* DATA SECTION:
■ ■ ■ ■ ■

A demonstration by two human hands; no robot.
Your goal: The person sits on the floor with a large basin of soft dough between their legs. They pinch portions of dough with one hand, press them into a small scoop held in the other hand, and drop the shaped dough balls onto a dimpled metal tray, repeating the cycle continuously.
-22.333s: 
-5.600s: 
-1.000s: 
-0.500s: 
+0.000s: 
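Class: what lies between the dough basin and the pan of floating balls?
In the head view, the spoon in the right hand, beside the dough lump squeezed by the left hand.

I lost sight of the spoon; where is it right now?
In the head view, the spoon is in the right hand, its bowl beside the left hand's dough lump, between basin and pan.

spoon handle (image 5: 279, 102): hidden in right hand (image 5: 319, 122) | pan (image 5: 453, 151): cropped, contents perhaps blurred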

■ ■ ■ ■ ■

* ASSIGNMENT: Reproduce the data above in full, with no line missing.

* ANSWER TO THE PROBLEM:
A demonstration by two human hands; no robot.
Your goal: The person sits on the floor with a large basin of soft dough between their legs. They pinch portions of dough with one hand, press them into a small scoop held in the other hand, and drop the shaped dough balls onto a dimpled metal tray, repeating the cycle continuously.
-22.333s: 
-5.600s: 
-1.000s: 
-0.500s: 
+0.000s: 
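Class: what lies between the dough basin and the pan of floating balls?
In the head view, the spoon in the right hand, beside the dough lump squeezed by the left hand.

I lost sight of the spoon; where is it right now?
In the head view, the spoon is in the right hand, its bowl beside the left hand's dough lump, between basin and pan.

spoon handle (image 5: 279, 102): hidden in right hand (image 5: 319, 122) | pan (image 5: 453, 151): cropped, contents perhaps blurred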

There is nothing more to the exercise.